August 18, 2003

Words Create Realities

Brian Eno writes Observer article titled: Lessons in how to lie about Iraq . [via skimble]

an excerpt:

"In the wake of the events of 11 September 2001, it now seems clear that the shock of the attacks was exploited in America. According to Sheldon Rampton and John Stauber in their new book Weapons of Mass Deception, it was used to engineer a state of emergency that would justify an invasion of Iraq. Rampton and Stauber expose how news was fabricated and made to seem real. But they also demonstrate how a coalition of the willing - far-Right officials, neo-con think-tanks, insanely pugilistic media commentators and of course well-paid PR companies - worked together to pull off a sensational piece of intellectual dishonesty. Theirs is a study of modern propaganda.

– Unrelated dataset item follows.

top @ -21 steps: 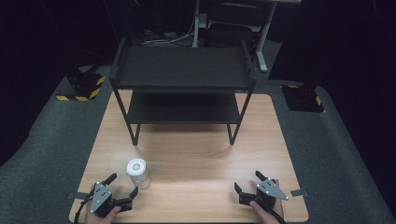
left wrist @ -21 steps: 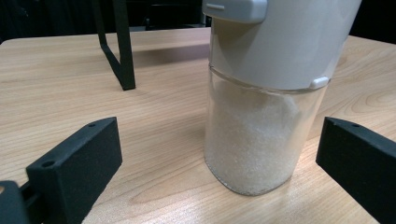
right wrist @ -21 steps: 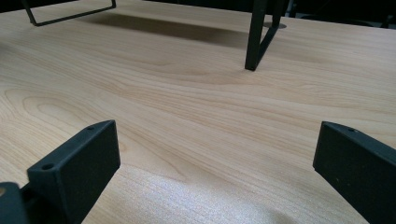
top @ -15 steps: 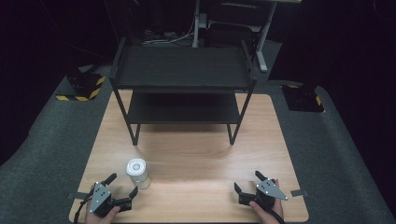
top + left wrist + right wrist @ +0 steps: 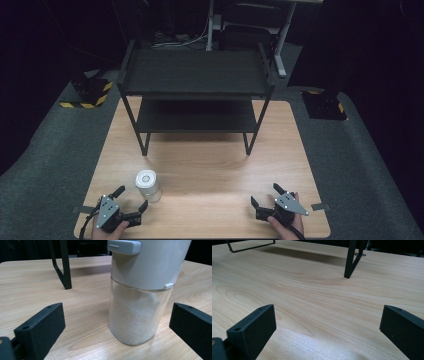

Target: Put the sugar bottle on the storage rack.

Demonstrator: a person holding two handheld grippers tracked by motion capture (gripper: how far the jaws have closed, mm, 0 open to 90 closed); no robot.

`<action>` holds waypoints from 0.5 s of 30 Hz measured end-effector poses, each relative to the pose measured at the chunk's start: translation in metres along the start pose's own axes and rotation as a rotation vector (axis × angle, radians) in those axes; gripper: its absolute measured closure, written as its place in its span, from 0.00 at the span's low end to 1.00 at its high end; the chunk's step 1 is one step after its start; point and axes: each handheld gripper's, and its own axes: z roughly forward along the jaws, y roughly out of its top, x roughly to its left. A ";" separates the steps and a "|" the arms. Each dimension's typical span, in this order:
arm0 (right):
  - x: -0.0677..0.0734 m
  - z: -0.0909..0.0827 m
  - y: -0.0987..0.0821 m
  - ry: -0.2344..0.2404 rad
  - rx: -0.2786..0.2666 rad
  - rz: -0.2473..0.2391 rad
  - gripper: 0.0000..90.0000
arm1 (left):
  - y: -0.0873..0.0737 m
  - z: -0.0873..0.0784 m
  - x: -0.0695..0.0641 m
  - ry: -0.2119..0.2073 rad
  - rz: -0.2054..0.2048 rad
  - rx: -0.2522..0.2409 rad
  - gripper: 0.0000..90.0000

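Glass jar (image 5: 140, 305) of white grains, grey-white lid on top, standing upright on the wooden table (image 5: 210, 170), in front of the black two-tier shelf rack (image 5: 195, 95) and off toward its left leg; same spot as in the earlier high views, untouched and unmoved. Left gripper (image 5: 131, 201) just short of the jar on the side away from the rack, jaws spread wide with the jar ahead and between their lines, nothing clasped, pads apart from the glass; no visible shift from a moment ago. Right gripper (image 5: 265, 196) well off to the right of the jar, also in front of the rack, jaws wide apart over bare wood, holding nothing, likewise unchanged. Judged from that stillness: approach lined up, grasp not yet begun, next likely a short push forward and a squeeze on the glass body below the lid. Beyond the rack: pale wood grain lit by glare near the jar, grey carpet-like matting (image 5: 365, 165) around the table, yellow-black striped blocks (image 5: 87, 95) either side of the rack, dark room with desk legs and cables behind
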 end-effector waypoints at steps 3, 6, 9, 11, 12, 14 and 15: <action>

"What occurs to me in reading their book is that the new American approach to social control is so much more sophisticated and pervasive that it really deserves a new name. It isn't just propaganda any more, it's 'prop-agenda.' It's not so much the control of what we think, but the control of what we think about. When our governments want to sell us a course of action, they do it by making sure it's the only thing on the agenda, the only thing everyone's talking about. And they pre-load the ensuing discussion with highly selected images, devious and prejudicial language, dubious linkages, weak or false 'intelligence' and selected 'leaks.'"
...
"As we are seeing now, the most recent Gulf war entailed many similar deceits: false linkages made between Saddam, al-Qaeda and 9/11, stories of ready-to-launch weapons that didn't exist, of nuclear programmes never embarked upon. As Rampton and Stauber show, many of these allegations were discredited as they were being made, not least by this newspaper, but nevertheless were retold."
...
"the PR companies helped finesse the language to create an atmosphere of simmering panic where American imperialism would come to seem not only acceptable but right, obvious, inevitable and even somehow kind.

"Aside from the incessant 'weapons of mass destruction', there were 'regime change' (military invasion), 'pre-emptive defence' (attacking a country that is not attacking you), 'critical regions' (countries we want to control), the 'axis of evil' (countries we want to attack), 'shock and awe' (massive obliteration) and 'the war on terror' (a hold-all excuse for projecting American military force anywhere).

"Meanwhile, US federal employees and military personnel were told to refer to the invasion as 'a war of liberation' and to the Iraqi paramilitaries as 'death squads', while the reliably sycophantic American TV networks spoke of 'Operation Iraqi Freedom' - just as the Pentagon asked them to - thus consolidating the supposition that Iraqi freedom was the point of the war. Anybody questioning the invasion was 'soft on terror' (liberal) or, in the case of the UN, 'in danger of losing its relevance.'

"When I was young, an eccentric uncle decided to teach me how to lie. Not, he explained, because he wanted me to lie, but because he thought I should know how it's done so I would recognise when I was being lied to. I hope writers such as Rampton and Stauber and others may have the same effect and help to emasculate the culture of spin and dissembling that is overtaking our political establishments."